### YOUR ASSIGNMENT
Write each entry again exactly as shown, but without the images it holds.

Stored records:
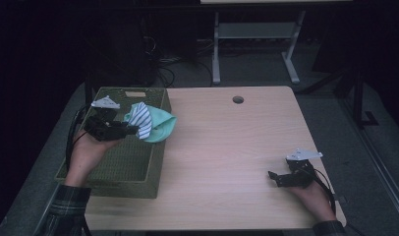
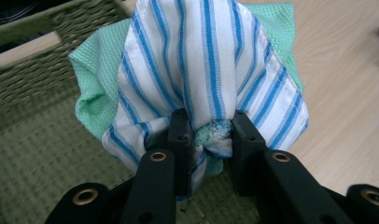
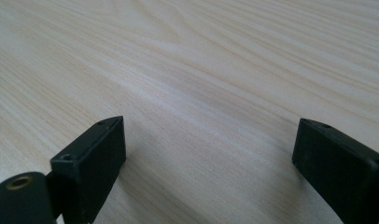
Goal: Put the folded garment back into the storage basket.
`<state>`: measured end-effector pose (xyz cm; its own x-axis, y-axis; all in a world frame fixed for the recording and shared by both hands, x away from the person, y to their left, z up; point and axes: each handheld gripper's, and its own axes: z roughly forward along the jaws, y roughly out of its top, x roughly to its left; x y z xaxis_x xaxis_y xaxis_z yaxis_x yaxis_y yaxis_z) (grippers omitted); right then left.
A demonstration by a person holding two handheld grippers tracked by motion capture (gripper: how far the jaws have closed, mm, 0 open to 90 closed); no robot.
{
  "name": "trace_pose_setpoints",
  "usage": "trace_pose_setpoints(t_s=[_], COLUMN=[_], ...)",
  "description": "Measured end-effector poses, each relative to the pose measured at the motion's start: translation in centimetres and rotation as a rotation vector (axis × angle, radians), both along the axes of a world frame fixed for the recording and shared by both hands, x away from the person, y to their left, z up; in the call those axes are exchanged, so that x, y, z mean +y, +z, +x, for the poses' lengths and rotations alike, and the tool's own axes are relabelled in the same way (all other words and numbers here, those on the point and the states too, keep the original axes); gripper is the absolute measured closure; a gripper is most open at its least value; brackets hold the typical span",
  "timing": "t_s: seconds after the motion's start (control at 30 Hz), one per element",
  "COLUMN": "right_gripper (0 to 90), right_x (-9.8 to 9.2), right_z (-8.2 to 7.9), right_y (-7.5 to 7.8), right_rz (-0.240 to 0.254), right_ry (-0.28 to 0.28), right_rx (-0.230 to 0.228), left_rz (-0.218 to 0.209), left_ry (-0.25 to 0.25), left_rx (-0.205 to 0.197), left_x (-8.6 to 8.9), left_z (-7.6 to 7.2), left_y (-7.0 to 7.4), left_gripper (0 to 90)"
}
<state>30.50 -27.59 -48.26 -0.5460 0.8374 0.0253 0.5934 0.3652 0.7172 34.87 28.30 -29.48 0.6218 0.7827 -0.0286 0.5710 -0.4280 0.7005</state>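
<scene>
My left gripper (image 1: 133,130) (image 2: 209,135) is shut on a bunched cloth bundle: a white towel with blue stripes (image 1: 141,120) (image 2: 201,65) wrapped over a mint green cloth (image 1: 163,125) (image 2: 96,79). The bundle hangs over the right rim of a woven green basket (image 1: 120,162) (image 2: 33,154) at the table's left edge. My right gripper (image 1: 274,177) (image 3: 208,154) rests low over the bare wooden table (image 1: 227,147) (image 3: 201,60) at the front right, jaws wide apart with nothing between them.
A round cable hole (image 1: 238,100) sits near the table's far edge. Beyond the table stand a metal desk frame (image 1: 251,44) and tangled cables (image 1: 163,64) on a dark floor.
</scene>
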Motion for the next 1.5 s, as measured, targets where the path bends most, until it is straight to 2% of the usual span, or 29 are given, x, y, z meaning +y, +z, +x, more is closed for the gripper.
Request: trace_pose_setpoints(t_s=[0.13, 0.33, 0.43, 0.6, 0.8, 0.97, 1.03, 1.17, 1.3, 1.5], right_gripper=[9.1, 9.1, 9.1, 9.1, 9.2, 9.2, 9.2, 9.2, 9.2, 9.2], right_x=[0.0, 0.0, 0.0, 0.0, 0.0, 0.0, 0.0, 0.0, 0.0, 0.0], right_z=[0.0, 0.0, 0.0, 0.0, 0.0, 0.0, 0.0, 0.0, 0.0, 0.0], right_y=[0.0, 0.0, 0.0, 0.0, 0.0, 0.0, 0.0, 0.0, 0.0, 0.0], right_rz=[0.0, -0.001, -0.001, 0.0, -0.001, -0.001, -0.001, 0.0, 0.0, 0.001], right_ry=[0.0, 0.0, 0.002, 0.0, 0.0, 0.001, 0.001, 0.0, 0.0, -0.002], right_rx=[0.001, 0.0, -0.001, 0.0, 0.0, 0.0, 0.0, 0.0, 0.0, 0.0], left_rz=[-0.013, -0.005, 0.023, 0.036, 0.052, 0.082, 0.079, 0.076, 0.104, 0.12], left_ry=[0.048, 0.11, 0.138, 0.179, 0.177, 0.165, 0.169, 0.165, 0.16, 0.159], left_rx=[-0.003, 0.006, 0.009, 0.035, 0.073, 0.09, 0.098, 0.108, 0.124, 0.152], left_x=[1.4, 3.3, 4.1, 5.3, 5.6, 5.6, 5.6, 5.7, 5.5, 5.5], left_z=[0.0, -0.2, -0.2, 0.1, 0.8, 1.4, 1.5, 1.8, 2.0, 2.3], left_y=[-0.4, -1.7, -2.5, -4.2, -6.3, -7.6, -8.1, -8.8, -9.5, -10.1], left_gripper=[72.8, 72.7, 72.7, 72.7, 72.4, 72.3, 72.3, 72.1, 71.8, 70.3])
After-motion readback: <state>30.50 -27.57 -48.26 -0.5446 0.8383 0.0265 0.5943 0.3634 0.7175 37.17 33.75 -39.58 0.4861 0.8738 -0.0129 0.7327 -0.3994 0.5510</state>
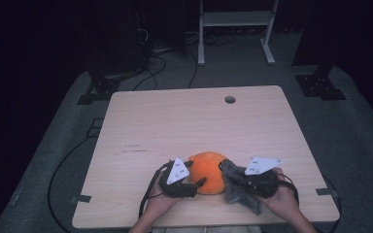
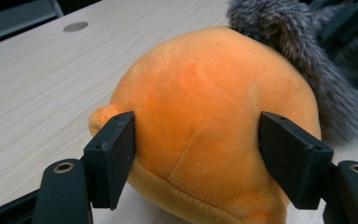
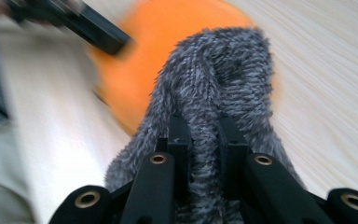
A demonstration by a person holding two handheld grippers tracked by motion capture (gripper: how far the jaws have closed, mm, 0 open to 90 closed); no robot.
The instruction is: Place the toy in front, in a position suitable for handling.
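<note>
Two grippers at work on an orange plush toy and a grey fluffy cloth, low in the middle of the high view.

At the left, the left gripper (image 1: 200, 183) has its jaws spread wide on both sides of the orange plush toy (image 1: 207, 172); they are at its flanks but seem not to press it yet. The toy sits on the table (image 1: 175, 126) near the front edge. To its right, the grey fluffy cloth (image 3: 214, 88) leans against the toy, and the right gripper (image 3: 200, 140) has its jaws closed on a fold of it. I judge the cloth is secured, while gripping the toy is not yet done; the right gripper view is blurred, so the contact is uncertain.
</note>
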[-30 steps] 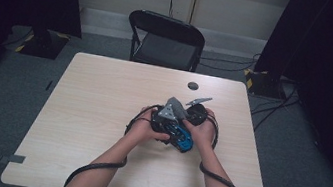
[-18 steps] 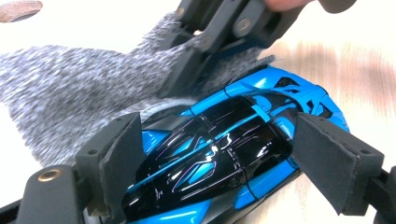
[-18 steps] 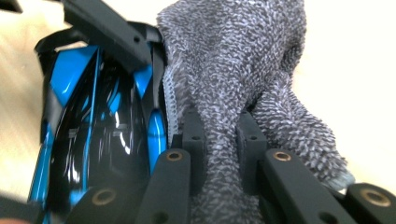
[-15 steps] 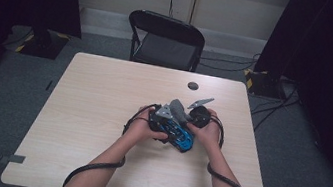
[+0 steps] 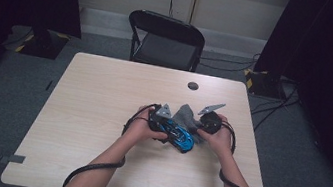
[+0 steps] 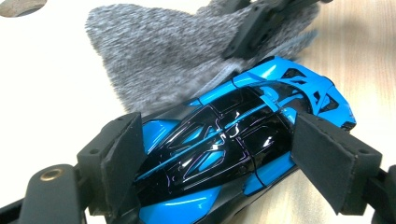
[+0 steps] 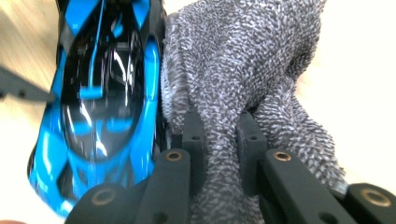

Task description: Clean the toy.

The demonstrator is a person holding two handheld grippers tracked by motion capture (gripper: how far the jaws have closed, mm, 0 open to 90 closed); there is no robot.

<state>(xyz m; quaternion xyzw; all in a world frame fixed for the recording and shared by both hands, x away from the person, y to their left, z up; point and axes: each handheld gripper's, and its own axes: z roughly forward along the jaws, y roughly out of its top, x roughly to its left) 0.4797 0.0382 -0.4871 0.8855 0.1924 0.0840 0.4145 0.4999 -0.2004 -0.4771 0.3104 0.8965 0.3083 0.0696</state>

### WRITTEN SOLUTION
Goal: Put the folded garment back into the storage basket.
`<state>`: measured end-effector pose (xyz cm; its own x-axis, y-axis; all in a world frame fixed for the recording and shared by both hands, x away from the person, y to their left, z up; point and axes: each handheld gripper's, and its own axes: z roughly forward along the jaws, y roughly out of its top, x roughly to its left; x y z xaxis_x xaxis_y xaxis_z yaxis_x yaxis_y yaxis_z) (grippers omitted); right then left.
A demonstration by a person holding two handheld grippers tracked by motion capture (gripper: how far the jaws have closed, mm, 0 open to 90 closed); no robot.
{
  "name": "trace_pose_setpoints",
  "usage": "trace_pose_setpoints(t_s=[_], COLUMN=[_], ...)",
  "description": "Measured end-effector poses, each relative to the pose measured at the motion's start: translation in centimetres and rotation as a rotation vector (axis × angle, radians), both along the axes of a world frame fixed for the recording and shared by both hands, x away from the person, y to their left, z up; in the call those axes are exchanged, so that x, y, z mean +y, +z, +x, for the poses' lengths and rotations alike, and the tool's own axes are relabelled in the same way (all other words and numbers here, those on the point and the states too, keep the original axes); gripper is the absolute measured closure; a gripper is most open at its least value; brackets hold the typical span",
  "timing": "t_s: seconds after the motion's start (control at 30 Hz), one per element",
  "COLUMN": "right_gripper (0 to 90), right_x (-9.8 to 9.2), right_z (-8.2 to 7.9), right_y (-7.5 to 7.8), right_rz (-0.240 to 0.254), right_ry (-0.28 to 0.28), right_rx (-0.230 to 0.228), left_rz (-0.218 to 0.209), left_ry (-0.25 to 0.25), left_rx (-0.205 to 0.197), left_x (-8.6 to 8.9), left_z (-7.6 to 7.2), left_y (-7.0 to 7.4), left_gripper (0 to 90)"
}
<state>30.50 -27.59 -48.26 -0.5460 0.8374 0.0253 0.5934 0.3652 0.7172 34.87 28.30 -29.48 0.6218 0.7827 -0.0286 0.5710 -0.4280 0.7005</state>
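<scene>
My left gripper (image 1: 133,130) (image 2: 209,135) is shut on a bunched cloth bundle: a white towel with blue stripes (image 1: 141,120) (image 2: 201,65) wrapped over a mint green cloth (image 1: 163,125) (image 2: 96,79). The bundle hangs over the right rim of a woven green basket (image 1: 120,162) (image 2: 33,154) at the table's left edge. My right gripper (image 1: 274,177) (image 3: 208,154) rests low over the bare wooden table (image 1: 227,147) (image 3: 201,60) at the front right, jaws wide apart with nothing between them.
A round cable hole (image 1: 238,100) sits near the table's far edge. Beyond the table stand a metal desk frame (image 1: 251,44) and tangled cables (image 1: 163,64) on a dark floor.
</scene>
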Motion for the next 1.5 s, as measured, targets where the path bends most, until it is straight to 2% of the usual span, or 29 are given, x, y, z meaning +y, +z, +x, more is closed for the gripper.
Request: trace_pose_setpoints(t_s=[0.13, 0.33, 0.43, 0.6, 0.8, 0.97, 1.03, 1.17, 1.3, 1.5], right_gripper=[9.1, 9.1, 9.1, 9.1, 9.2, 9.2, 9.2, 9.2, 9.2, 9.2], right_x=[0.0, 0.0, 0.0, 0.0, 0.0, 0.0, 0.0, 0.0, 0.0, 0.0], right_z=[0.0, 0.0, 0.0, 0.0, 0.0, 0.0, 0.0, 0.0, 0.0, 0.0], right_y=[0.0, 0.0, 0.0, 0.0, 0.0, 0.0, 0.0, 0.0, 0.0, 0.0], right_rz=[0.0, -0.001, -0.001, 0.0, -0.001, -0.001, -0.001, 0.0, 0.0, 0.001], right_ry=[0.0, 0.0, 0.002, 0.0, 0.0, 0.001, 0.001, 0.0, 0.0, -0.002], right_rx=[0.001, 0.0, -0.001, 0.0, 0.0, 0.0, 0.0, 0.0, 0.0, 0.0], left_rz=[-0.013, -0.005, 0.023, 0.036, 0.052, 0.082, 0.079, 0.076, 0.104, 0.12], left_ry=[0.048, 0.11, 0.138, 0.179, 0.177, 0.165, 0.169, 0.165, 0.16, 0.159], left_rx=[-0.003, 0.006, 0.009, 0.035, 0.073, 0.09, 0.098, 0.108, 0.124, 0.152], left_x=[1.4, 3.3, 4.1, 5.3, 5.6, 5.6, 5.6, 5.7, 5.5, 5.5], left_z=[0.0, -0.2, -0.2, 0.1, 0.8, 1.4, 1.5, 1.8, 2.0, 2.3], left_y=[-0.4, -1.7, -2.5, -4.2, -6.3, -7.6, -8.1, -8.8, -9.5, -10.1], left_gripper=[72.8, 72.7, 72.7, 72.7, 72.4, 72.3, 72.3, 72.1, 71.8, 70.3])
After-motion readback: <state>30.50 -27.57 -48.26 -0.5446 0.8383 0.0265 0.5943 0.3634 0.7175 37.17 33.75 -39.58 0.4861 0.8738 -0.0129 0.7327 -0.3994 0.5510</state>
A demonstration by a person holding two handheld grippers tracked by motion capture (gripper: how far the jaws have closed, mm, 0 open to 90 closed); no robot.
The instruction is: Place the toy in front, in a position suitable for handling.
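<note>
Two grippers at work on an orange plush toy and a grey fluffy cloth, low in the middle of the high view.

At the left, the left gripper (image 1: 200, 183) has its jaws spread wide on both sides of the orange plush toy (image 1: 207, 172); they are at its flanks but seem not to press it yet. The toy sits on the table (image 1: 175, 126) near the front edge. To its right, the grey fluffy cloth (image 3: 214, 88) leans against the toy, and the right gripper (image 3: 200, 140) has its jaws closed on a fold of it. I judge the cloth is secured, while gripping the toy is not yet done; the right gripper view is blurred, so the contact is uncertain.
</note>
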[-30 steps] 
[-18 steps] 
[-18 steps] 
[-15 steps] 
[+0 steps] 
[+0 steps] 
[+0 steps] 

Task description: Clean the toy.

The demonstrator is a person holding two handheld grippers tracked by motion capture (gripper: how far the jaws have closed, mm, 0 open to 90 closed); there is no robot.

<state>(xyz m; quaternion xyzw; all in a world frame fixed for the recording and shared by both hands, x away from the person, y to their left, z up; point and axes: each handheld gripper's, and its own axes: z roughly forward along the jaws, y roughly out of its top, x roughly to its left) 0.4797 0.0382 -0.4871 0.8855 0.1924 0.0840 0.4145 0.4999 -0.2004 -0.4771 0.3104 0.8965 0.3083 0.0696</state>

This finishes the response to the exercise.